- Location within Tajikistan

Highest point
- Elevation: 6,096 m (20,000 ft)
- Coordinates: 37°1′21″N 71°42′53″E﻿ / ﻿37.02250°N 71.71472°E

Geography
- Location: Ishkoshim District, Gorno-Badakhshan, Tajikistan
- Parent range: Ishkoshim Range (Pamirs)

Climbing
- First ascent: 1947 by Soviet alpinists led by V. Budenov
- Easiest route: rock / snow / ice climb

= Mayakovsky Peak =

Mountain in Tajikistan

Mayakovsky Peak (Пик Маяковского) is a peak in Pamir Mountains.

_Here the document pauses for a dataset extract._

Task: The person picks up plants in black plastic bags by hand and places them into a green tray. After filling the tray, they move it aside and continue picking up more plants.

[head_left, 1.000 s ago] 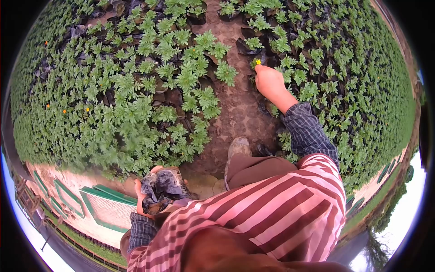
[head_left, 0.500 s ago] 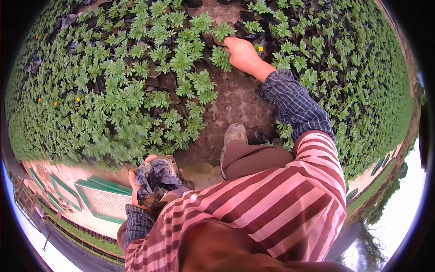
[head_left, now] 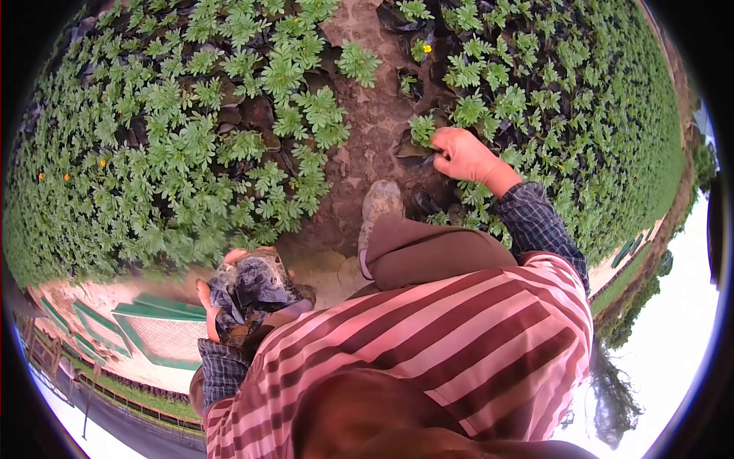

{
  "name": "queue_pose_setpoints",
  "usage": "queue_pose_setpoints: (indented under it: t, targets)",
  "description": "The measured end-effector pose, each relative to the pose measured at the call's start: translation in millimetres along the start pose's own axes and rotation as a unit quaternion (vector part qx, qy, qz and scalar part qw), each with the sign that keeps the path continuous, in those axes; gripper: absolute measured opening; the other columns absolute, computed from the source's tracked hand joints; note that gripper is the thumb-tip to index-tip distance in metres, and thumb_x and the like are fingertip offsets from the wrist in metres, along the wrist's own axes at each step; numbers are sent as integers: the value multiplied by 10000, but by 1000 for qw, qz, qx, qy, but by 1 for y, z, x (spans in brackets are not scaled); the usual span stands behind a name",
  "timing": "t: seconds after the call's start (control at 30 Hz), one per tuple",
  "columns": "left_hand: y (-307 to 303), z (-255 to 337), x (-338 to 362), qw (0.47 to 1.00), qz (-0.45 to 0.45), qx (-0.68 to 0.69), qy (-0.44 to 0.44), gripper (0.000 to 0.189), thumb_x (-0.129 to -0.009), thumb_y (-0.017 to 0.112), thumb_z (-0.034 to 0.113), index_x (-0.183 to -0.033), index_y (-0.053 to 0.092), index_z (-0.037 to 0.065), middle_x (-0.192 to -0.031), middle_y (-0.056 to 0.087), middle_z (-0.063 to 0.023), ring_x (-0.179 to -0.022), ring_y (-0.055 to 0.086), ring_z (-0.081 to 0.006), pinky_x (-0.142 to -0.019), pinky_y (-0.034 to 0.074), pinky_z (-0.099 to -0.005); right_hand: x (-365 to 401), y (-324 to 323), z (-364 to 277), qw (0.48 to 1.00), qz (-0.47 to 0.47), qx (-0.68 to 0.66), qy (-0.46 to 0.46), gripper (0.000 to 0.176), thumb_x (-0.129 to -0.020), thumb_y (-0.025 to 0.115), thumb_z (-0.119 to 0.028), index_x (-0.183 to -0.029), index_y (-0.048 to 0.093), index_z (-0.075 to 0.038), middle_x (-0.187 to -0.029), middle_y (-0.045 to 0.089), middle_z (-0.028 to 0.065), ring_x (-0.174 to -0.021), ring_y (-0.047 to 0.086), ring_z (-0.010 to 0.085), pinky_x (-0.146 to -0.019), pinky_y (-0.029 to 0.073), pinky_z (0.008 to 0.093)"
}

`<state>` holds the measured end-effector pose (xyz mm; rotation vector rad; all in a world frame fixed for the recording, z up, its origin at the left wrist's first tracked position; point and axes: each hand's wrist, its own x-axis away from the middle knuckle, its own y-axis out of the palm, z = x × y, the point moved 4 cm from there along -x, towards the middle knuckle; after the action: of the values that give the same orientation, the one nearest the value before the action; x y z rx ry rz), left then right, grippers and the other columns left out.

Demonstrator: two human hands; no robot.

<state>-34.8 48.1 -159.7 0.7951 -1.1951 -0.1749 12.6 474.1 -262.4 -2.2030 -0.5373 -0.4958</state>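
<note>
My left hand (head_left: 205,297) is wrapped round a crumpled bundle of black plastic nursery bags (head_left: 264,283), smeared with soil, at the lower left close to my body. Its fingers show at the bundle's left and top edges. My right hand (head_left: 463,155) reaches out to the row on the right, thumb and fingers pinched together at a small marigold seedling (head_left: 421,128) in a black plastic bag (head_left: 415,155). The fingertips meet the right side of that plant; exactly which part they grip is partly hidden.
Dense marigold plants (head_left: 191,145) in black bags fill the left side, with another bed (head_left: 566,115) on the right. A brown soil path (head_left: 365,126) runs between them, where my muddy shoe (head_left: 382,200) stands. Green-framed mesh panels (head_left: 172,336) lie at lower left.
My right hand has moved from a plant on the path's left edge, nearer to me and rightwards, to a seedling in the right row. The left hand still holds the bags.
</note>
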Motion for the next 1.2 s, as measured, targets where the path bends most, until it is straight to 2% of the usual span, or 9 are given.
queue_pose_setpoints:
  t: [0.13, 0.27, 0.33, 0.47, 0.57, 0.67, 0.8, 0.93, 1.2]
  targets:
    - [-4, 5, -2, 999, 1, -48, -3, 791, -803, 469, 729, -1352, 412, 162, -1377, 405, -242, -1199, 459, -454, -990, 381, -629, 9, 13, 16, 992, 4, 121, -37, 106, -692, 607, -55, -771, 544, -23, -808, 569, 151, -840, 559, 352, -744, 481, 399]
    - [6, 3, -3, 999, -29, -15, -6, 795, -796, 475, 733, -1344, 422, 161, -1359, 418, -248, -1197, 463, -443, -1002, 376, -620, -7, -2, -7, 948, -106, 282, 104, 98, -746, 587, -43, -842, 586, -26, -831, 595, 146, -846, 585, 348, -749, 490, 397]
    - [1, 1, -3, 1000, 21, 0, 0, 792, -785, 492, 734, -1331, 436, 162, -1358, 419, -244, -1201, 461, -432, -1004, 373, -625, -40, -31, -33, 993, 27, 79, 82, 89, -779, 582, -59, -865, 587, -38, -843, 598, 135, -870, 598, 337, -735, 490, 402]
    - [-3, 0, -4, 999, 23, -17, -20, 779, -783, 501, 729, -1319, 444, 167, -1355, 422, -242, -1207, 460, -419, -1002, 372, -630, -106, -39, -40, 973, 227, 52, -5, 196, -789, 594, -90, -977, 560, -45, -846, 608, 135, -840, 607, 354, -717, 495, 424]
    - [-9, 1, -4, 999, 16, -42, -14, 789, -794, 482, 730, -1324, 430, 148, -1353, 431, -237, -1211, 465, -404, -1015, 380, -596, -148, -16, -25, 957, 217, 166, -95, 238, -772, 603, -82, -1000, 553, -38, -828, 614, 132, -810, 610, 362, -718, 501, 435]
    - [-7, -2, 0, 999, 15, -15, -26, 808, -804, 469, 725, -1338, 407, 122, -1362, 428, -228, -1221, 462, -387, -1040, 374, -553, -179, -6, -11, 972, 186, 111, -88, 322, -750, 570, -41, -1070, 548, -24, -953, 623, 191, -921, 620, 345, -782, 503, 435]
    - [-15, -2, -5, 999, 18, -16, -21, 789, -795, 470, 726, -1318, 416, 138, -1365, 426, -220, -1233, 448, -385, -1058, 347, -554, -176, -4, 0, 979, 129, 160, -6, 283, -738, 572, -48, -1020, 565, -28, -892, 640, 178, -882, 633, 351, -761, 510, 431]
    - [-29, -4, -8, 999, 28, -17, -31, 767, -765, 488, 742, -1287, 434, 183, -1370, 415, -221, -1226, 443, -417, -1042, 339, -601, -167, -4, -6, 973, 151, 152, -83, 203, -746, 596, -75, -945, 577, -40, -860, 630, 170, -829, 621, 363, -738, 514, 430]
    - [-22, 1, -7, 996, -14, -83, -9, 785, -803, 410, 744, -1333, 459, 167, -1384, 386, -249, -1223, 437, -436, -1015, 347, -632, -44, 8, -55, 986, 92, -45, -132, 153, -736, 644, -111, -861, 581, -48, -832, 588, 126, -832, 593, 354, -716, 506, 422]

It is located in the extreme south-west corner of Tajikistan's Gorno-Badakhshan Autonomous Province (Ishkoshim District), where the north–south Ishkoshim Range joins the east–west Shakhdara Range. Elevation 6,096 m. Discovered in the early 1930s by Soviet explorer Pavel Luknitsky, who gave it a figurative name, Three-Headed Peak. After the first ascent by Soviet alpinists in 1947, the peak was renamed in honor of the Soviet Russian poet Vladimir Mayakovsky (1893-1930). The 1947 Soviet expedition was led by V. Budenov.